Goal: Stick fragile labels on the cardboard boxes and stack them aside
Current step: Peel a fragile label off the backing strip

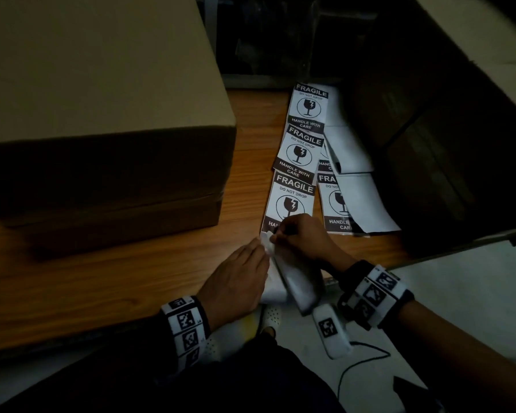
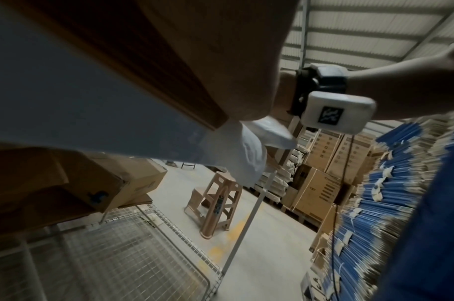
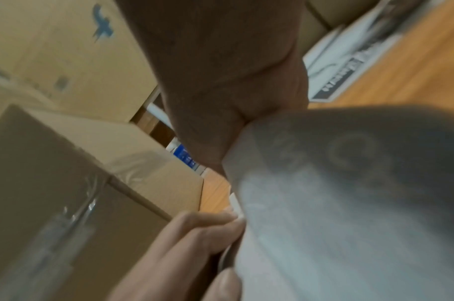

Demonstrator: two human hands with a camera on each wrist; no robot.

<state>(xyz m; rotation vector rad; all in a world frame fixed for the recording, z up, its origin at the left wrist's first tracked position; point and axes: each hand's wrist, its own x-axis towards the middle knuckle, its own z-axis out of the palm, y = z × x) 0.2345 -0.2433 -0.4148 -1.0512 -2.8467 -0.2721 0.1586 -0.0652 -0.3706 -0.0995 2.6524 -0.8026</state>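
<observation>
A strip of black-and-white FRAGILE labels (image 1: 292, 198) lies along the wooden table (image 1: 131, 278), its near end hanging over the front edge. My left hand (image 1: 261, 247) lies over that end, its fingers (image 3: 200, 222) at the backing paper's (image 3: 323, 203) edge with the thumb tucked out of sight below. My right hand (image 1: 276, 235) pinches the bottom corner of the nearest label, just beside the left fingertips. A large plain cardboard box (image 1: 102, 84) stands on the table to the left of both hands.
A second label strip (image 1: 337, 204) and bare backing sheets lie to the right of the first. A dark open cardboard box (image 1: 459, 114) stands at the right. A white tagged device (image 1: 329, 329) hangs below my right wrist. Stacked cartons (image 2: 323, 163) and a stool (image 2: 215, 199) stand behind.
</observation>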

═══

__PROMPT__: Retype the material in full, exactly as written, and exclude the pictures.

__TASK ANSWER__:
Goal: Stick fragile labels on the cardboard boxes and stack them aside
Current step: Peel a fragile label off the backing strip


Demonstrator: two human hands with a camera on each wrist; no robot.

<state>(xyz m; rotation vector rad; all in a world frame fixed for the recording, z up, its origin at the left wrist's first tracked position; point and axes: each hand's wrist, its own x-axis towards the middle knuckle, its own z-axis out of the palm, y = z × x) 0.2345 -0.2433 -0.4148 -1.0512 -2.8467 -0.2721 0.1586 -0.0652 -0.3706 -0.0995 2.6524 -0.8026</state>
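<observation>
A strip of black-and-white FRAGILE labels (image 1: 292, 198) lies along the wooden table (image 1: 131, 278), its near end hanging over the front edge. My left hand (image 1: 261, 247) lies over that end, its fingers (image 3: 200, 222) at the backing paper's (image 3: 323, 203) edge with the thumb tucked out of sight below. My right hand (image 1: 276, 235) pinches the bottom corner of the nearest label, just beside the left fingertips. A large plain cardboard box (image 1: 102, 84) stands on the table to the left of both hands.
A second label strip (image 1: 337, 204) and bare backing sheets lie to the right of the first. A dark open cardboard box (image 1: 459, 114) stands at the right. A white tagged device (image 1: 329, 329) hangs below my right wrist. Stacked cartons (image 2: 323, 163) and a stool (image 2: 215, 199) stand behind.
</observation>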

Nothing remains to be done in this exercise.